* _ENTRIES PROVIDED_:

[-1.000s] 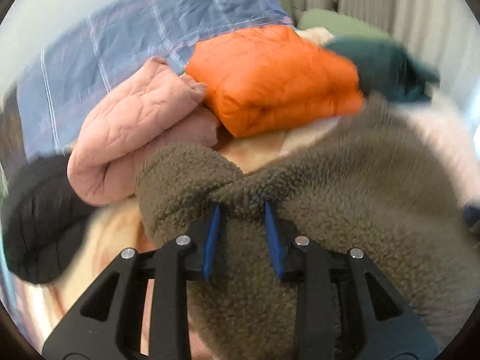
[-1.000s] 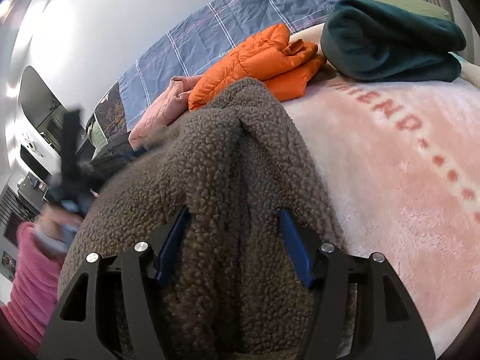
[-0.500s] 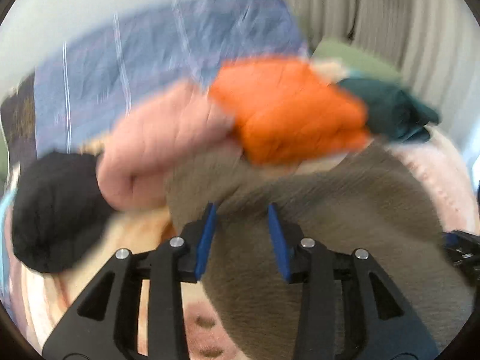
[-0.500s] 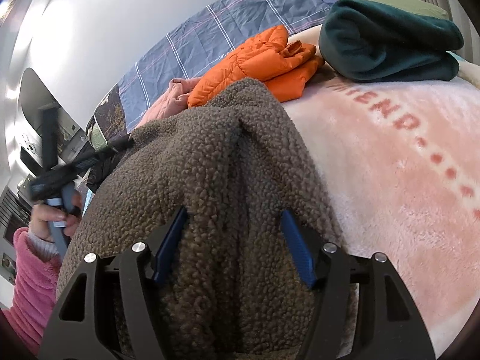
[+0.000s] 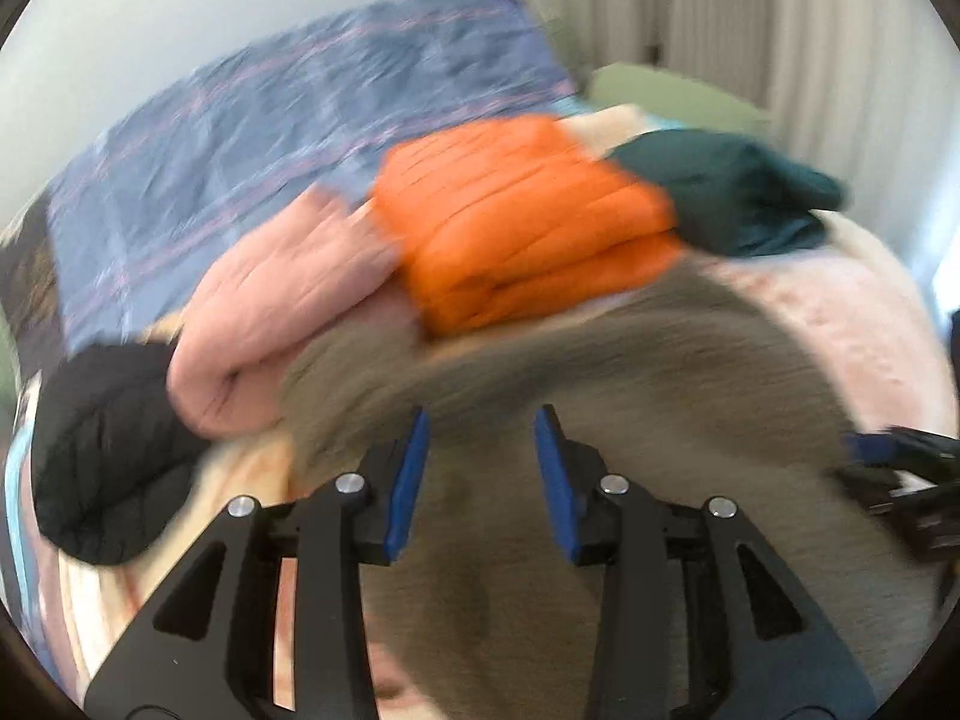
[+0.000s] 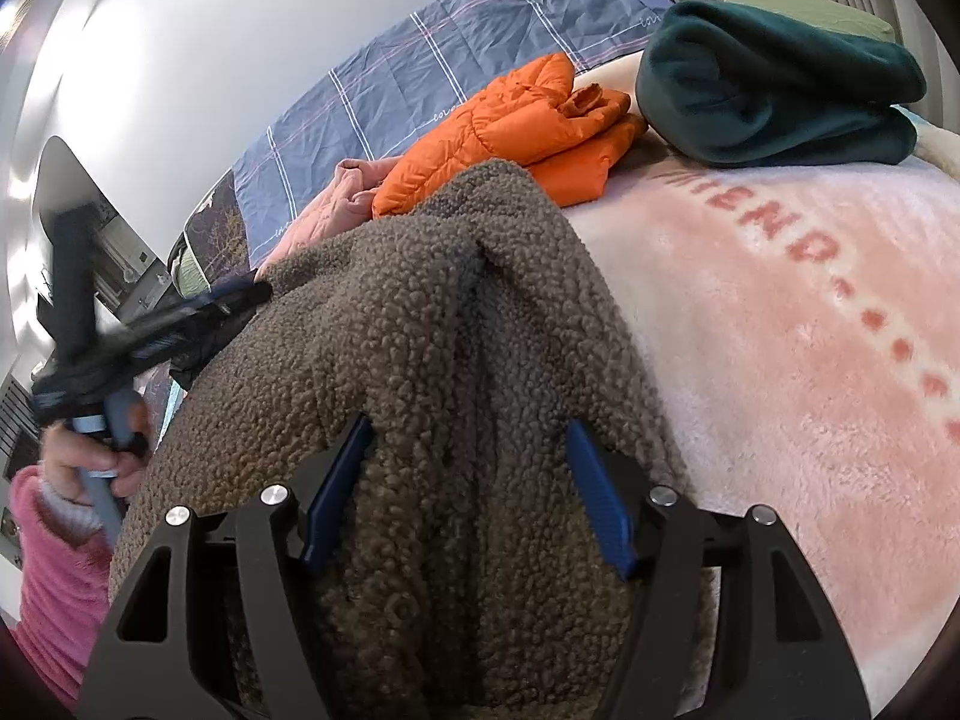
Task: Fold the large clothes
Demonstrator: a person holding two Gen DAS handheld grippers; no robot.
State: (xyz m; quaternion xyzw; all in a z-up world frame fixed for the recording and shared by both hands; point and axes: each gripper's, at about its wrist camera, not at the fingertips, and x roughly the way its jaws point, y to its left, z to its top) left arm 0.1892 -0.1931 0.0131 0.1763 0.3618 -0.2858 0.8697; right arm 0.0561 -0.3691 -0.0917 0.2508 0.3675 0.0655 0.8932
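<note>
Motion blur smears the brown fleece [image 5: 600, 372] in the left wrist view.

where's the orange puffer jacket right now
The orange puffer jacket lies folded at the far side of the bed in the right wrist view, between the pink quilted garment on its left and the dark green fleece on its right.

A bedroom in a home. A bed fills both views, spread with a fluffy pink blanket [image 6: 798, 312] bearing printed letters. Behind the blanket a blue checked quilt [image 6: 456, 66] leans against the plain white wall [image 6: 198, 30], and folded garments lie at the blanket's far edge. Pleated curtains [image 5: 720, 18] hang beyond the bed.
</note>
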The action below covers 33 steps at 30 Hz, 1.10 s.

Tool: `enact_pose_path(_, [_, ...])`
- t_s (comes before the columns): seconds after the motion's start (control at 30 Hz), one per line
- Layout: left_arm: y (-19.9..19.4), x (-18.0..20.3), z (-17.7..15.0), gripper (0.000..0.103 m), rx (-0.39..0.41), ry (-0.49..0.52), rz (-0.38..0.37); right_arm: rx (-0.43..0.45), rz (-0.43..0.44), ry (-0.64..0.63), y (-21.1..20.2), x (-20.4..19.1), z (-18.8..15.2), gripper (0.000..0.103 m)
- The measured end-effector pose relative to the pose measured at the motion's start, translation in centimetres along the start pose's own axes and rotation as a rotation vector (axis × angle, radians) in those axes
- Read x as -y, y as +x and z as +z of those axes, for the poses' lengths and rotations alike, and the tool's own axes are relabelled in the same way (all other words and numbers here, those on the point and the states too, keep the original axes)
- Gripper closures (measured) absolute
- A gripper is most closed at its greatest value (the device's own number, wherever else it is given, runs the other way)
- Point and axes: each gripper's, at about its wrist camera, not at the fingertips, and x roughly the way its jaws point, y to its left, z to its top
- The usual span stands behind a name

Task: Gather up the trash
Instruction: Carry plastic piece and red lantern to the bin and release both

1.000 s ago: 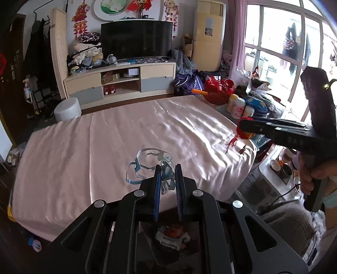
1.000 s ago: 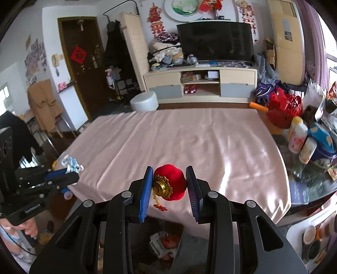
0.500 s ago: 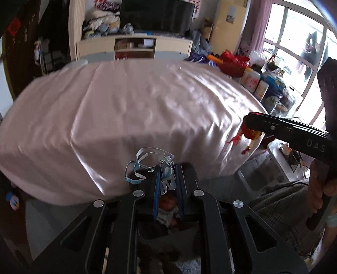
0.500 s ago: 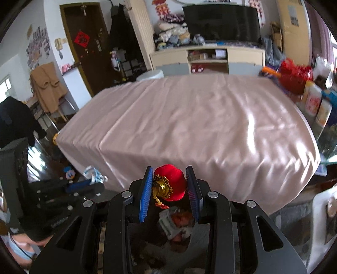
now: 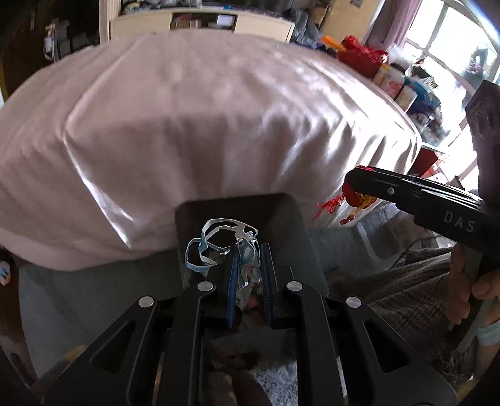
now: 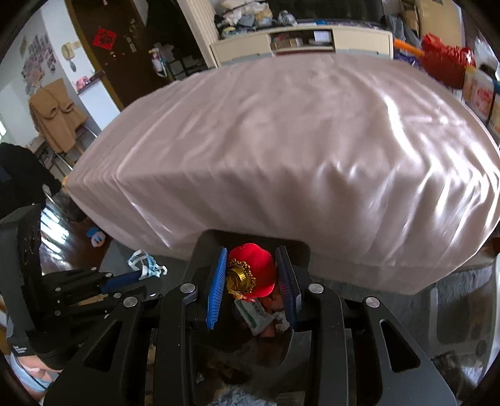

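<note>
From my feed the big thing is the table under a shiny pink cloth [image 6: 297, 150] that hangs down over the near edge. Behind it there's a cream TV cabinet [image 6: 312, 39] with clothes [image 6: 250, 14] piled on top. A dark door [image 6: 109, 47] on the left has a red diamond sticker [image 6: 104, 38], and a tan coat [image 6: 57, 115] hangs nearby. Off the table's right end I can see a red basket [image 6: 447, 61] and some white bottles [image 5: 395, 84] (labels too blurry to read). Bright window [image 5: 462, 40] on that side. A little blue toy [image 6: 95, 239] lies on the dark floor, and a grey rug [image 6: 462, 299] shows lower right.
</note>
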Motion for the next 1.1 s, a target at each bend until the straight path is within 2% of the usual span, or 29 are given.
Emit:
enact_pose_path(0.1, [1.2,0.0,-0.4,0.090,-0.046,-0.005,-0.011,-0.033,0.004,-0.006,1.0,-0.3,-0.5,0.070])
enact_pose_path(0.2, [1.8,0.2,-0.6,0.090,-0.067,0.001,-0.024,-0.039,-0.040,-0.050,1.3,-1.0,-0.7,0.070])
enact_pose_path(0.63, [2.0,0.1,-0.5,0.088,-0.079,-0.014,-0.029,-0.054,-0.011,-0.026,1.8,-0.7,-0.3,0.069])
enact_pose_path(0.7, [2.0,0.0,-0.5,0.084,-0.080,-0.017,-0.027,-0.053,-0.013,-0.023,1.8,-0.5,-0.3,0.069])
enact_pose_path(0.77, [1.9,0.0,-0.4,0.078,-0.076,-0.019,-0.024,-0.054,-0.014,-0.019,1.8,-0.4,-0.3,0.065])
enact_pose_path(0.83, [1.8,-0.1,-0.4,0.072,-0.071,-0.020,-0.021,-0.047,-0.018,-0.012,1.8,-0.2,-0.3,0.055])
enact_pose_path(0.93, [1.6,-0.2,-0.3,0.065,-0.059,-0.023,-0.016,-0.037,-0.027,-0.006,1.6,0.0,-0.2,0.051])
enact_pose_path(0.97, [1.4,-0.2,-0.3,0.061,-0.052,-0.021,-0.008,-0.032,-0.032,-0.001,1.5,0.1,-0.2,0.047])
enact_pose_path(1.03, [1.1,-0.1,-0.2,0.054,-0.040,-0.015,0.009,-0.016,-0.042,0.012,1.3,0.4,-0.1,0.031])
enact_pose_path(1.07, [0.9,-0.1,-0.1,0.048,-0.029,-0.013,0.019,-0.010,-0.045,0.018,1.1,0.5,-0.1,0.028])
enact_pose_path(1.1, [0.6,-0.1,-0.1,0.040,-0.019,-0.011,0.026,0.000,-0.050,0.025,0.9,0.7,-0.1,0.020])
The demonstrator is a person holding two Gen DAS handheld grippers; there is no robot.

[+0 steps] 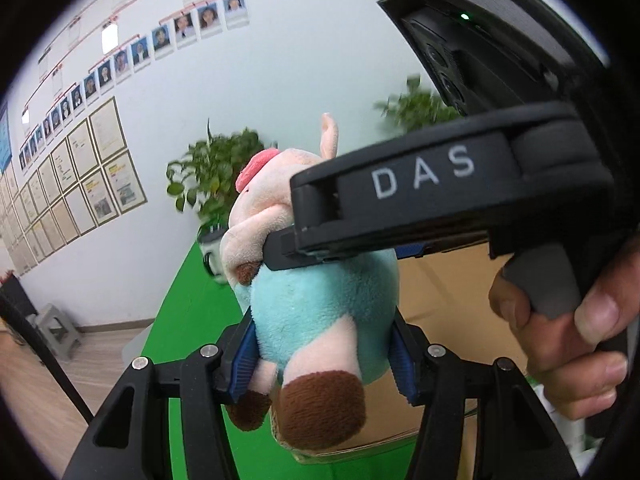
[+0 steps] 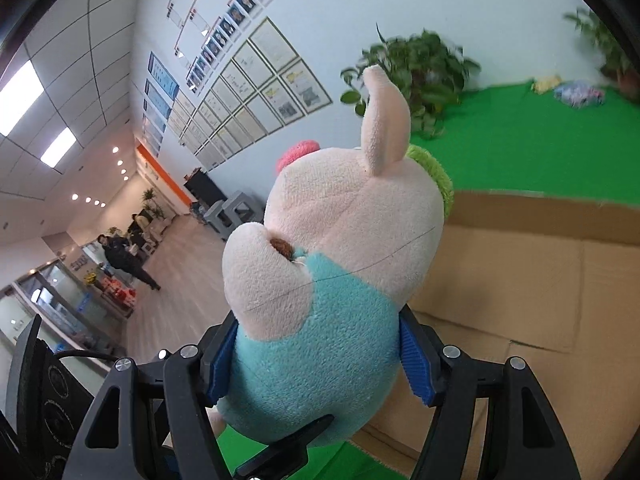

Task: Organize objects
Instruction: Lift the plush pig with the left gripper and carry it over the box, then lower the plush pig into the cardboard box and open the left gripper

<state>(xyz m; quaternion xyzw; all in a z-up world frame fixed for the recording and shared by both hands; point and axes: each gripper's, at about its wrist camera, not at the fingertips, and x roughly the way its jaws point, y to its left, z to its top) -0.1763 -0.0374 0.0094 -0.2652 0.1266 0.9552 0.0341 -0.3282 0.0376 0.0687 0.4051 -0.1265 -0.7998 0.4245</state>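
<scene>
Both jaws are pinching my plush pig (image 2: pixel 320 300) across its blue belly, head pointing twelve o'clock, cardboard box (image 2: pixel 520 280) waiting at three.

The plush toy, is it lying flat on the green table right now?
No, the plush toy is held up in the air between both grippers' blue pads, above the cardboard box.

An office, seemingly a company lobby or open hall. A white wall (image 2: pixel 340 20) carries rows of staff portrait photos (image 1: pixel 120 60) linked like an organisation chart, above a grid of framed certificates (image 2: pixel 256 92). Panel ceiling lights (image 2: pixel 20 96) and spotlights run down a corridor with wood-look flooring (image 2: pixel 180 256), where a person (image 2: pixel 124 260) stands. Potted plants (image 2: pixel 420 76) line a green-covered counter (image 2: pixel 520 148).
</scene>
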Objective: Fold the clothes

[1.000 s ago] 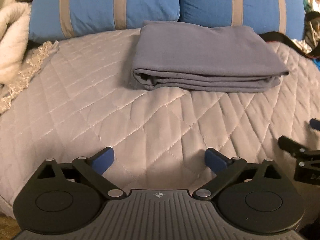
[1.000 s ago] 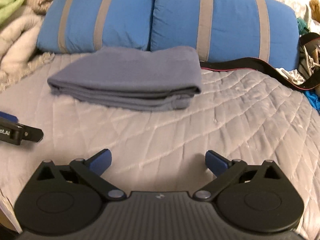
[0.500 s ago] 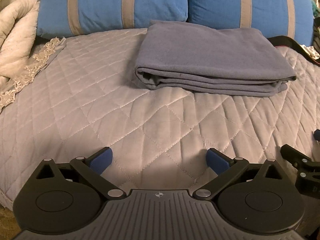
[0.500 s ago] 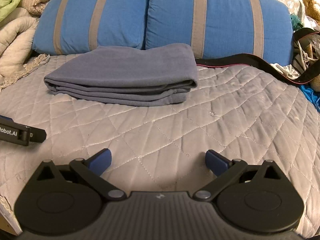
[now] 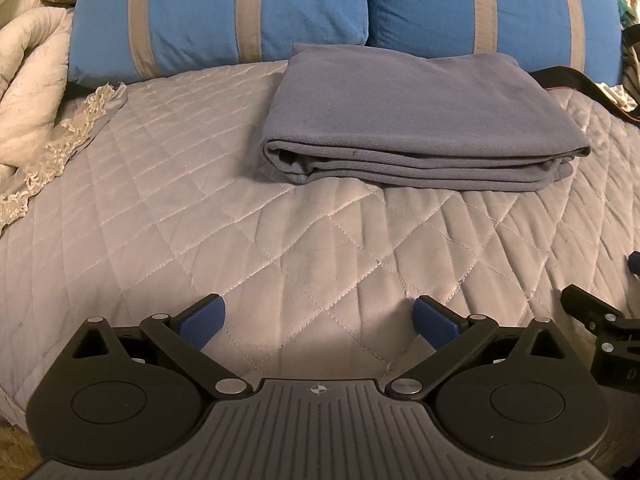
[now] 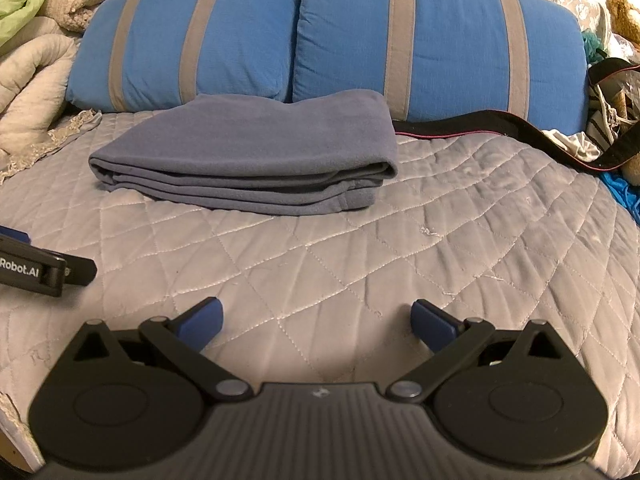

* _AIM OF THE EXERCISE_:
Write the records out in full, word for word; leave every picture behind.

* _TASK ANSWER_:
[-1.000s] 
[-1.000s] 
[-0.500s] 
[-0.500s] 
[+0.000s] 
[+0.000s] 
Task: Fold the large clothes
Demonstrator: a person holding two Gen DAS handheld grippers; no robot.
State: (xyz m; quaternion xyzw; all in a z-up world frame fixed for the recording and shared by both hands; point and axes: each gripper's, at about its wrist camera, not at the fingertips, and x roughly the way its jaws point, y to its left, z to its top) left arm 0.1892 -0.1931 0.0131 0.1763 0.3618 -0.2858 0.8697; right arm 0.0561 -0.3691 -0.0917 0.2508 0.3675 0.0655 0.8932
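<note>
Motion blur smears the brown fleece [image 5: 600, 372] in the left wrist view.

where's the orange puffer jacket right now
The orange puffer jacket lies folded at the far side of the bed in the right wrist view, between the pink quilted garment on its left and the dark green fleece on its right.

A bedroom in a home. A bed fills both views, spread with a fluffy pink blanket [image 6: 798, 312] bearing printed letters. Behind the blanket a blue checked quilt [image 6: 456, 66] leans against the plain white wall [image 6: 198, 30], and folded garments lie at the blanket's far edge. Pleated curtains [image 5: 720, 18] hang beyond the bed.
</note>
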The action below covers 33 steps at 30 Hz, 1.10 s.

Tool: `enact_pose_path(_, [_, ...])`
- t_s (comes before the columns): seconds after the motion's start (control at 30 Hz), one per line
- Layout: left_arm: y (-19.9..19.4), x (-18.0..20.3), z (-17.7..15.0), gripper (0.000..0.103 m), rx (-0.39..0.41), ry (-0.49..0.52), rz (-0.38..0.37); right_arm: rx (-0.43..0.45), rz (-0.43..0.44), ry (-0.64..0.63), y (-21.1..20.2), x (-20.4..19.1), z (-18.8..15.2), gripper (0.000..0.103 m)
- The measured end-effector pose relative to the pose measured at the motion's start, translation in centimetres along the start pose's own axes and rotation as a rotation vector (axis × angle, radians) in those axes
- Read x as -y, y as +x and z as +z of those axes, for the poses' lengths and rotations alike, and the tool's own axes are relabelled in the same way (all other words and numbers here, those on the point and the states too, keep the original axes)
- Gripper closures (measured) absolute
- A gripper is most closed at its greatest value (the device's own number, wherever else it is given, runs the other way)
- Point and axes: each gripper's, at about its wrist camera, not at the fingertips, and x roughly the way its jaws point, y to its left, z to its top
- The usual span stands behind a name

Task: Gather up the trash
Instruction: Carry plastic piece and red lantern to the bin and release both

1.000 s ago: 
1.000 s ago: 
0.500 s ago: 
0.500 s ago: 
now: 
now: 

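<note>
From my feed the big thing is the table under a shiny pink cloth [image 6: 297, 150] that hangs down over the near edge. Behind it there's a cream TV cabinet [image 6: 312, 39] with clothes [image 6: 250, 14] piled on top. A dark door [image 6: 109, 47] on the left has a red diamond sticker [image 6: 104, 38], and a tan coat [image 6: 57, 115] hangs nearby. Off the table's right end I can see a red basket [image 6: 447, 61] and some white bottles [image 5: 395, 84] (labels too blurry to read). Bright window [image 5: 462, 40] on that side. A little blue toy [image 6: 95, 239] lies on the dark floor, and a grey rug [image 6: 462, 299] shows lower right.
</note>
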Motion for the next 1.1 s, a target at each bend until the straight path is within 2% of the usual span, or 29 are given.
Emit:
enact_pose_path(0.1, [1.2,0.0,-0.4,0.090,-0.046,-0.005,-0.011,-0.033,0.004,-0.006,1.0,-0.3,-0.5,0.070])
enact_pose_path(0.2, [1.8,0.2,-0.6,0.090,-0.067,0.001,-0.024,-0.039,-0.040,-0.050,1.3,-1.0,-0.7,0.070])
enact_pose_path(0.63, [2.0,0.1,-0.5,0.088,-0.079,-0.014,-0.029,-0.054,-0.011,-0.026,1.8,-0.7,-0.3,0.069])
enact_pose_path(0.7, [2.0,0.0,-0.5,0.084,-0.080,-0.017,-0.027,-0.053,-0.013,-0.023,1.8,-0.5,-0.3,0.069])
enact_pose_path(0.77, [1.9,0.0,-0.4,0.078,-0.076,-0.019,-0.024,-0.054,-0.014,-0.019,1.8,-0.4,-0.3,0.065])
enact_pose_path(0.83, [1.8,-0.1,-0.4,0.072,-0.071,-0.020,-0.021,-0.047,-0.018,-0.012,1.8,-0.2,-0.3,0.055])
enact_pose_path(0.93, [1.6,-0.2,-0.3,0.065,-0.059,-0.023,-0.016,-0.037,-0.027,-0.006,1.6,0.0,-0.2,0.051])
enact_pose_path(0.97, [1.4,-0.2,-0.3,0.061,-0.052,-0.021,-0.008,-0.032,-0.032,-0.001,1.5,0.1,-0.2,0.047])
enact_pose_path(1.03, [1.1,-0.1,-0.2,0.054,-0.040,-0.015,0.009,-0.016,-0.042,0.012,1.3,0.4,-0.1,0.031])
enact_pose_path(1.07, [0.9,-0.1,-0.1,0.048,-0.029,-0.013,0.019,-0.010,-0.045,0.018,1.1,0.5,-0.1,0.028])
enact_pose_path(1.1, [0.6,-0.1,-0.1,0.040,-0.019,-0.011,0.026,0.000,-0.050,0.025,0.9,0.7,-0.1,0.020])
The demonstrator is a person holding two Gen DAS handheld grippers; there is no robot.

[+0 steps] 
[+0 steps] 

Task: Organize objects
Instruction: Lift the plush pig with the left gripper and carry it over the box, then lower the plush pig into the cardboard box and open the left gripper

<state>(xyz m; quaternion xyzw; all in a z-up world frame fixed for the recording and shared by both hands; point and axes: each gripper's, at about its wrist camera, not at the fingertips, and x roughly the way its jaws point, y to its left, z to its top) -0.1763 -0.0374 0.0094 -0.2652 0.1266 0.9552 0.0341 -0.3282 0.0376 0.0687 0.4051 -0.1265 -0.7998 0.4245</state>
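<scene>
Both jaws are pinching my plush pig (image 2: pixel 320 300) across its blue belly, head pointing twelve o'clock, cardboard box (image 2: pixel 520 280) waiting at three.

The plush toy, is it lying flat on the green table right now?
No, the plush toy is held up in the air between both grippers' blue pads, above the cardboard box.

An office, seemingly a company lobby or open hall. A white wall (image 2: pixel 340 20) carries rows of staff portrait photos (image 1: pixel 120 60) linked like an organisation chart, above a grid of framed certificates (image 2: pixel 256 92). Panel ceiling lights (image 2: pixel 20 96) and spotlights run down a corridor with wood-look flooring (image 2: pixel 180 256), where a person (image 2: pixel 124 260) stands. Potted plants (image 2: pixel 420 76) line a green-covered counter (image 2: pixel 520 148).
</scene>
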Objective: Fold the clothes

[1.000 s ago] 
[1.000 s ago] 
[0.500 s ago] 
[0.500 s ago] 
[now] 
[now] 

For this exercise, nothing more is required.